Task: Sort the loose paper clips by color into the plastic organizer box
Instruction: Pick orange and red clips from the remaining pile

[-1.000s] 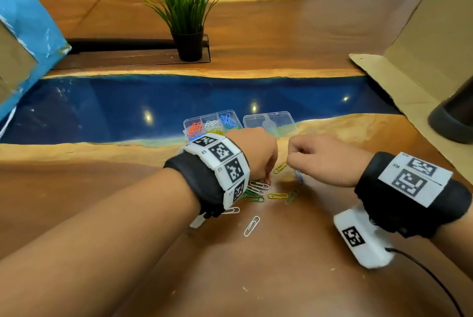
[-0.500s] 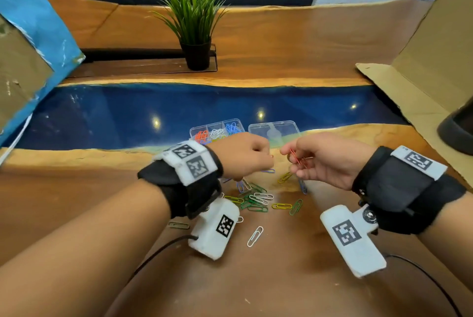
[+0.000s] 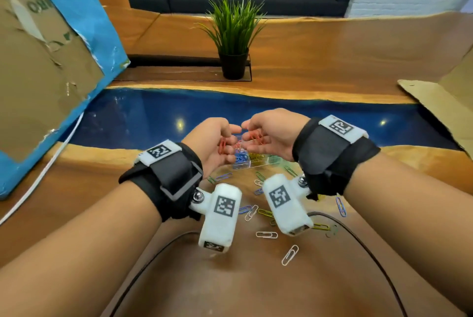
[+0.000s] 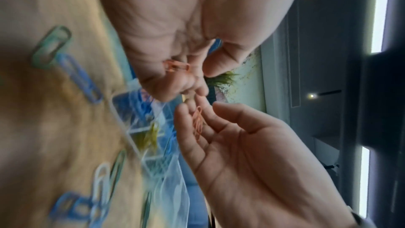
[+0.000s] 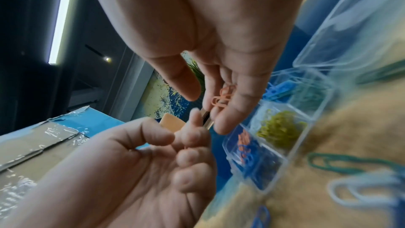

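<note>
Both hands raised off the desk [image 3: 256,286], palms turned up and inward, fingertips nearly meeting directly above the plastic organizer box [image 3: 252,162]; left hand [image 3: 213,146] with fingers curled, grip closed on orange clips [image 3: 222,148] lying across the finger pads; right hand [image 3: 271,136] likewise cupped, grip pinching a small bunch of orange clips [image 3: 254,137] between thumb and fingers; exact count in either hand unclear.

Key relation: orange compartment [image 5: 244,142] just below and slightly nearer than both grips, at the box's left end in the head view; already holding orange clips mixed with some blue; yellow compartment [image 5: 279,128] beside it, blue and green ones further along; open lid [image 5: 355,23] lying flat beyond the box.

Left hand nearer to the orange cell, judging from the right wrist view; right hand more over the middle of the box. Clip long axes roughly along the fingers, so likely just a tilt and release downward; risk of spill into the neighbouring cell.

Loose clips [image 3: 266,235] remaining on the desk near the wrists: white, blue, green, yellow; sorting judged partway done.
</note>
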`<action>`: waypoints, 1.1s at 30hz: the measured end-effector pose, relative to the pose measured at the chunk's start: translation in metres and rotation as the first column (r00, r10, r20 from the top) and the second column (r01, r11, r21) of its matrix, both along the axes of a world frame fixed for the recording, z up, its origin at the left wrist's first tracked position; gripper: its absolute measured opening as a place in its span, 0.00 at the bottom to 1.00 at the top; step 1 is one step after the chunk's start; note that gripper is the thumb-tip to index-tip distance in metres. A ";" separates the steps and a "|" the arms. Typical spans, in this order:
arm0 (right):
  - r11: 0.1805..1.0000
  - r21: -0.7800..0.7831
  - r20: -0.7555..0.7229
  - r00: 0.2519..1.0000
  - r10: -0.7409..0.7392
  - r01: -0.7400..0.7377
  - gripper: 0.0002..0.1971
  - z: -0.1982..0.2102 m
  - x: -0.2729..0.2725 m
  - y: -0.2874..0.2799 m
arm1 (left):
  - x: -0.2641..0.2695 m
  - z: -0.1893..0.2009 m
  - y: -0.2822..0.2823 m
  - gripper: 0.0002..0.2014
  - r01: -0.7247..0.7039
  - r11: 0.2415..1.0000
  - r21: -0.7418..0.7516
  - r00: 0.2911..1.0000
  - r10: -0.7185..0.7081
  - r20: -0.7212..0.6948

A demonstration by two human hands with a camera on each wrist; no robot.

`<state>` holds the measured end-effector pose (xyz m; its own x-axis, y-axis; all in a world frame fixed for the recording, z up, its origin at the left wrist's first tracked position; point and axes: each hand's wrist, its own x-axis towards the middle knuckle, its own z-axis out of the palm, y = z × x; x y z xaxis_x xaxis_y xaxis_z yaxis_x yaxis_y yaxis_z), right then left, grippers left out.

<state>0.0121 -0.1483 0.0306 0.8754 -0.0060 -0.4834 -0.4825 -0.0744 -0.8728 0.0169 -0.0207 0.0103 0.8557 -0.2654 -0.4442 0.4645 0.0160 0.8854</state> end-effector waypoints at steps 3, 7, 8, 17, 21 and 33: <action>0.998 -0.051 -0.031 0.999 -0.023 0.021 0.05 0.007 0.012 0.006 | 0.010 0.007 0.002 0.09 -0.089 0.995 0.038 0.996 0.090 -0.024; 0.992 -0.124 -0.114 0.993 -0.017 0.003 0.07 0.012 0.021 0.011 | 0.021 0.017 -0.004 0.15 -0.127 0.990 0.060 0.990 0.130 -0.054; 0.991 -0.132 -0.126 0.992 -0.016 -0.001 0.08 0.012 0.022 0.012 | 0.023 0.018 -0.006 0.16 -0.130 0.990 0.063 0.989 0.134 -0.063; 0.997 -0.072 -0.158 0.987 0.012 -0.024 0.13 0.014 0.014 0.012 | 0.020 0.011 -0.017 0.22 -0.105 0.991 0.088 0.994 0.108 -0.026; 0.994 -0.103 -0.131 0.991 0.018 -0.032 0.13 0.014 0.010 0.009 | 0.017 0.013 -0.014 0.22 -0.093 0.987 0.128 0.996 0.093 0.005; 0.793 -0.536 0.075 0.919 0.386 -0.289 0.09 0.005 -0.019 -0.009 | -0.001 0.006 0.016 0.08 0.138 0.740 0.659 0.852 -0.428 0.302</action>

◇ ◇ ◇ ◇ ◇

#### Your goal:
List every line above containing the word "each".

#### Solution to the problem:
A demonstration by two human hands with a camera on each wrist; no robot.
`<state>` holds the measured end-effector pose (xyz m; its own x-axis, y-axis; all in a world frame fixed for the recording, z up, its origin at the left wrist's first tracked position; point and axes: each hand's wrist, its own x-axis towards the middle knuckle, its own z-axis out of the palm, y = z × x; x y z xaxis_x xaxis_y xaxis_z yaxis_x yaxis_y yaxis_z), right then left, grippers left out.

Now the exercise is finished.